Chatwon, the potato salad I make is not the traditional kind.  It's unconventional but works well if you are into healthy cooking and like to experiment with ethnic foods. I have two recipes for you. 

Recipe # 1

2 potatoes boiled skinned and cut into cubes
1 cup frozen corn
1 cup fronzen peas
(Note:  I normally bring about 3 cups of water to a boil.  Add the peas and corns to it and let it boil for a minute, then I drain it and reserve.  It gets rid of the freezer taste for me and makes it fresher). 
1 tsp cumin powder (make it fresh by toasting cumin seeds and then powdering them)
1/2 cup of cilantro finely chopped
1 tsp of red chilli powder (or cayanne will do)
2 cups of plain yogurt
salt to taste
sugar to taste (I like mine slightly sweet)

In a bowl stir in the yogurt and add the salt, sugar, cumin powder, chilli powder and cilantro.  Mix togther to combine (adjust, salt, chilli and sugar to yoru liking).  Now stir in the potatoes, corn and peas.  Let the flavors marinate for 20 minutes or so prior to serving.
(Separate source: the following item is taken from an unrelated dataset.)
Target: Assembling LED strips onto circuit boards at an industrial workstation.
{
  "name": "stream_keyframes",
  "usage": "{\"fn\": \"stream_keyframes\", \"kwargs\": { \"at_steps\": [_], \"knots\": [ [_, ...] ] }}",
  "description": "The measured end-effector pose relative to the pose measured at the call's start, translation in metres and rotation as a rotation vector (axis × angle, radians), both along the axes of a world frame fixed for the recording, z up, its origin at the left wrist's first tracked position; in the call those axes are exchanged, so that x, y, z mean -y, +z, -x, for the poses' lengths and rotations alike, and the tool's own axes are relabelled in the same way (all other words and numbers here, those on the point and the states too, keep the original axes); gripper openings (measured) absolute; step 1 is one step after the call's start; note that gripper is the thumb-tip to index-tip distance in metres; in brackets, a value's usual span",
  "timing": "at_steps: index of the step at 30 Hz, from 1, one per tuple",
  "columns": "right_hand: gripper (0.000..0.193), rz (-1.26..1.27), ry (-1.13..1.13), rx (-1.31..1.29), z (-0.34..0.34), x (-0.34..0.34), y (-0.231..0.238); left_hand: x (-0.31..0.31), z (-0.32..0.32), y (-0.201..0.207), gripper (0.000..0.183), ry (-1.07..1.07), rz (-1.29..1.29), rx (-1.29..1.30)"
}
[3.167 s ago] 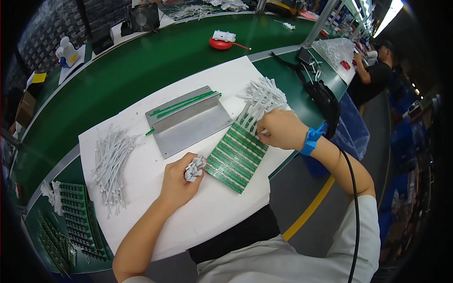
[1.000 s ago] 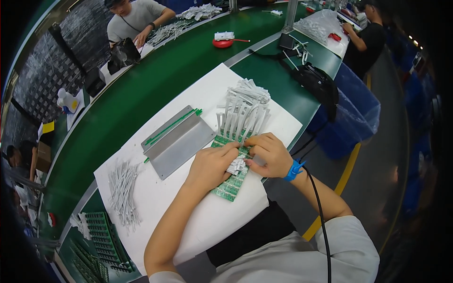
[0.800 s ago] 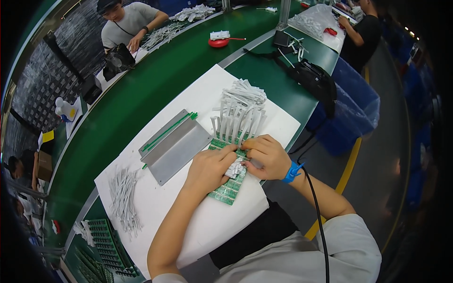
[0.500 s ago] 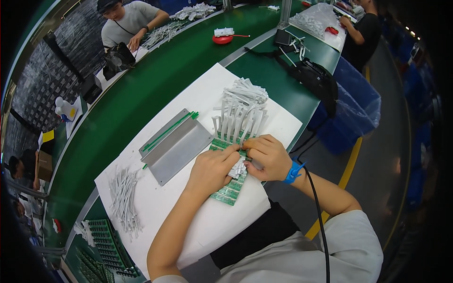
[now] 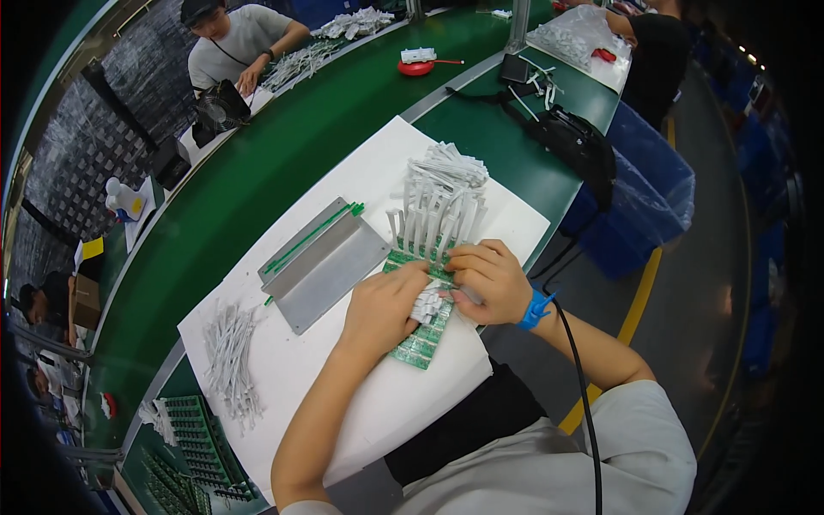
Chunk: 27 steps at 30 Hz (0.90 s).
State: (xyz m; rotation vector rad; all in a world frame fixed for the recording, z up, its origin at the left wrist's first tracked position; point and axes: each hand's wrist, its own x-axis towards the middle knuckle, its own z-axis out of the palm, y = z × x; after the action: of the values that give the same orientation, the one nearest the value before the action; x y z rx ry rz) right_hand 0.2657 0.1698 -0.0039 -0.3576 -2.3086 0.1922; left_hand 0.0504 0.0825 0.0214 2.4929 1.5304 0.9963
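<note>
We see the middle of the view evenly and brightly lit, the white sheet [image 5: 292,378] palest of all and the white strips [image 5: 446,167] nearly washing into it. Soft shading models the metal bracket [image 5: 333,279], and pale glints streak the clear plastic liner [image 5: 659,196]. Toward the right we lose the floor [image 5: 708,283] in gloom, with small lights [image 5: 752,58] glowing above it. The fisheye bends the green belt [image 5: 257,176] into an arc and blackens the corners. Our left hand [image 5: 384,309] and right hand [image 5: 489,281] look fairly sharp; fine detail between the fingertips is too small to read.
</note>
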Motion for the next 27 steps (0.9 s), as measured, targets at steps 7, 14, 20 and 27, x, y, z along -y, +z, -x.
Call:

I like to garnish mine with some crunchy stuff (sev is what we commonly use in Indian household but if you can't find it you can substitute that with crushed baked lays).  

Recipe # 2

1 large can garbanzo beans (drain, rinse and reserve)
3 potatoes diced
1 red onion cut, rinsed (to remove the sharpness) and finely chopped
1 jalapeno finely chopped
1 tsp of cumin powder
1 cup of cilantro finely chopped
1/2 cup of fresh mint finely chopped
2 tsp of tamarind chutney (made by mixing tamarind pulp - available again in most asian stores) and sugar.  Note:  Tamarind is very tart.  I add 2 tbsp of tamarind pulp, along with a cup of applesauce and sugar to make my chutney).  
salt to taste
3 cups of plain yogurt

In a bowl, stir in the yogurt, cumin, salt, tamarind chutney, mint, cilantro, onions and jalapeno. Stir it to combine.  Then add the garbanzo and potatoes and stir in lightly.  Let the flavors come together for 20 minutes or so and then serve. 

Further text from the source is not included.